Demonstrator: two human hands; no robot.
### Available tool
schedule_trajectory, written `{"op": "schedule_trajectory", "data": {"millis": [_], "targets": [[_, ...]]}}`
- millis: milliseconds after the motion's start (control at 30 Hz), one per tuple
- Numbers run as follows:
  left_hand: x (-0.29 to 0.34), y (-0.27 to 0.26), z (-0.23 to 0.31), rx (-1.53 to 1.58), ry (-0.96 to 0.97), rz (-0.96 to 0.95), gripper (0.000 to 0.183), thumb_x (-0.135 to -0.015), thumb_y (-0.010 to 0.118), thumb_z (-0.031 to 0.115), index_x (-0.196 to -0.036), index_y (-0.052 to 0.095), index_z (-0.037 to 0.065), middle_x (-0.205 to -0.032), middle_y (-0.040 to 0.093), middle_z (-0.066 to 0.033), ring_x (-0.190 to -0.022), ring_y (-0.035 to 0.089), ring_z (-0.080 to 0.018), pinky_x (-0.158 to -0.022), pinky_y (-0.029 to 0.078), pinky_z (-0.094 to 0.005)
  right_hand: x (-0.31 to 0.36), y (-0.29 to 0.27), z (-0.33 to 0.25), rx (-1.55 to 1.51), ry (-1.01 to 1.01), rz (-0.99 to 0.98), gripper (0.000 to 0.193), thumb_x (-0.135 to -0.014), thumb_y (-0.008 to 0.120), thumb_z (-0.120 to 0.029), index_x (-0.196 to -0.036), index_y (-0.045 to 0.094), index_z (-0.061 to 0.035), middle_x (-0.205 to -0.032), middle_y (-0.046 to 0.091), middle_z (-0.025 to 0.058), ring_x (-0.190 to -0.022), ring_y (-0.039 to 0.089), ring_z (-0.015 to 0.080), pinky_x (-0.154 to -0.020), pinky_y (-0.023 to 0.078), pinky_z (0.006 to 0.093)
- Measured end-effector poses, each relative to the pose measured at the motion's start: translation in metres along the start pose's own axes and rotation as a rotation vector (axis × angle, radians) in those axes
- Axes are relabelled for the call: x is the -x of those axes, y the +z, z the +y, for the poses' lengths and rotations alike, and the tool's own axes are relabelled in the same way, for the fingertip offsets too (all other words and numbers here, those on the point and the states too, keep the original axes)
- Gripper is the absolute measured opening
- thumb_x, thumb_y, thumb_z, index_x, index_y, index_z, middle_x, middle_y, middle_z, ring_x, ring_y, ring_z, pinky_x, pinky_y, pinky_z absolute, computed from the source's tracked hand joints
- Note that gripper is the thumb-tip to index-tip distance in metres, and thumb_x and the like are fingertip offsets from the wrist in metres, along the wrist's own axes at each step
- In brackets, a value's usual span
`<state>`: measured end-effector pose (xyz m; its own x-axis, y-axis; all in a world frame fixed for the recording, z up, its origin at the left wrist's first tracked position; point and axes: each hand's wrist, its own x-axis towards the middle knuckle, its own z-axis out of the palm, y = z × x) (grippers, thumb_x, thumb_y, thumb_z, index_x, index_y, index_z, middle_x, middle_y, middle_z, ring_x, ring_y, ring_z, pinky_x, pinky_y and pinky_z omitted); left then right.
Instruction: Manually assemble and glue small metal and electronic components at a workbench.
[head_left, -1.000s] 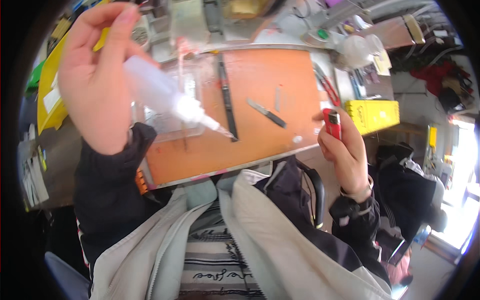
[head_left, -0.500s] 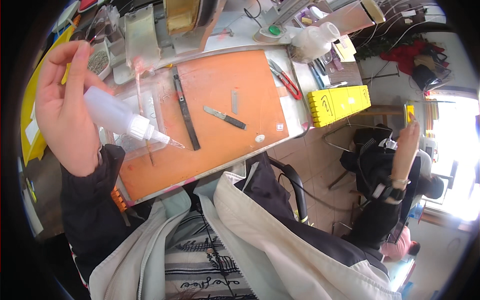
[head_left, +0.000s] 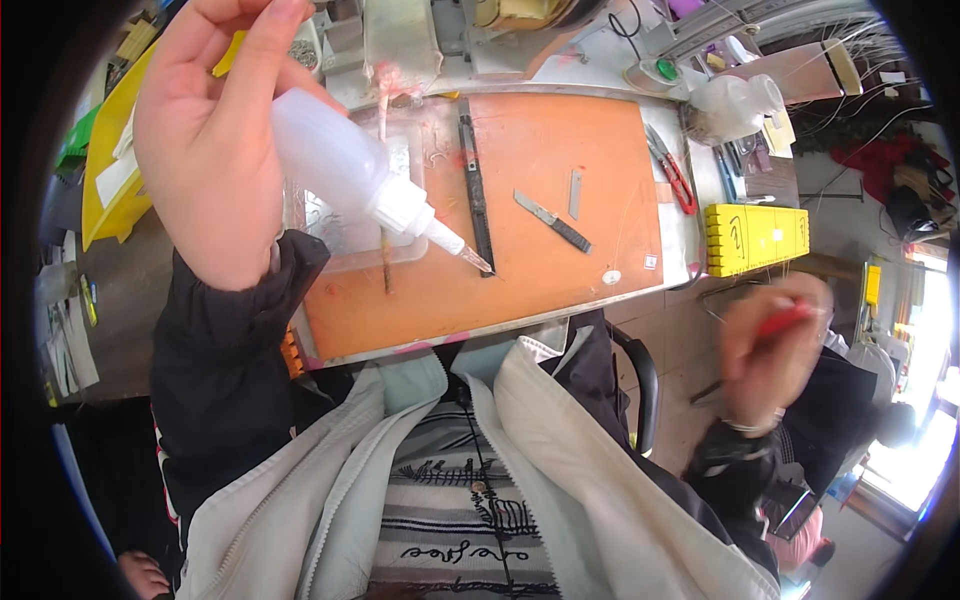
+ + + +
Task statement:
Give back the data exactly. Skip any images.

Response to this exercise:
Demonstrator: two human hands; no robot.
### Available tool
schedule_trajectory, written `{"op": "schedule_trajectory", "data": {"millis": [_], "targets": [[_, ...]]}}`
- millis: milliseconds after the motion's start (control at 30 Hz), one per tuple
- Numbers run as follows:
  left_hand: x (-0.29 to 0.34), y (-0.27 to 0.26), z (-0.23 to 0.31), rx (-1.53 to 1.58), ry (-0.96 to 0.97), rz (-0.96 to 0.95), gripper (0.000 to 0.183), thumb_x (-0.135 to -0.015), thumb_y (-0.010 to 0.118), thumb_z (-0.031 to 0.115), index_x (-0.196 to -0.036), index_y (-0.052 to 0.095), index_z (-0.037 to 0.065), middle_x (-0.205 to -0.032), middle_y (-0.040 to 0.093), middle_z (-0.066 to 0.033), ring_x (-0.190 to -0.022), ring_y (-0.035 to 0.089), ring_z (-0.080 to 0.018), pinky_x (-0.158 to -0.022), pinky_y (-0.029 to 0.078), pinky_z (-0.094 to 0.005)
  right_hand: x (-0.31 to 0.36), y (-0.29 to 0.27), z (-0.33 to 0.25), rx (-1.55 to 1.51), ry (-1.01 to 1.01), rz (-0.99 to 0.98), gripper (0.000 to 0.193), thumb_x (-0.135 to -0.014), thumb_y (-0.008 to 0.120), thumb_z (-0.120 to 0.029), index_x (-0.196 to -0.036), index_y (-0.045 to 0.094), index_z (-0.061 to 0.035), middle_x (-0.205 to -0.032), middle_y (-0.046 to 0.091), middle_z (-0.025 to 0.058), ring_x (-0.190 to -0.022), ring_y (-0.039 to 0.089), ring_z (-0.015 to 0.080), pinky_x (-0.154 to -0.020), pinky_y (-0.023 to 0.078), pinky_z (0.006 to 0.093)
- Measured end-effector poses, each relative to the pose measured at the motion's start: translation in metres along the start pose's own axes and rotation as a rotation vector (axis × angle, radians) in those axes
- Axes are relabelled for the call: x is the -x of those axes, y the +z, z the +y, for the poses' lengths and rotations alike, and the tool's own axes are relabelled in the same way, for the fingertip offsets too (all other words and numbers here, those on the point and the states too, keep the original axes)
- Gripper is the absolute measured opening
- thumb_x, thumb_y, thumb_z, index_x, index_y, index_z, middle_x, middle_y, middle_z, ring_x, ring_y, ring_z, pinky_x, pinky_y, pinky_z absolute, computed from the source's tracked hand joints
- Note that gripper is the thumb-tip to index-tip distance in metres, and thumb_x and the like are fingertip offsets from the wrist in metres, along the wrist's own axes at each step
- In brackets, a value's usual span
`<state>`: measured end-effector pose (xyz m; its own x-axis, y-axis; all in a world frame fixed for the recording, z up, its origin at the left wrist's first tracked position; point and axes: each hand's wrist, its own x-axis towards the middle knuckle, its own z-axis out of the palm, y = z × x) (grippers, thumb_x, thumb_y, thumb_z, index_x, index_y, index_z, middle_x, middle_y, middle_z, ring_x, ring_y, ring_z, pinky_x, pinky_y and pinky_z omitted); left then right.
Instruction: Manually assemble and glue small metal and electronic components at a workbench.
[head_left, -1.000s] 
[head_left, -0.500s] 
[head_left, +0.000s] 

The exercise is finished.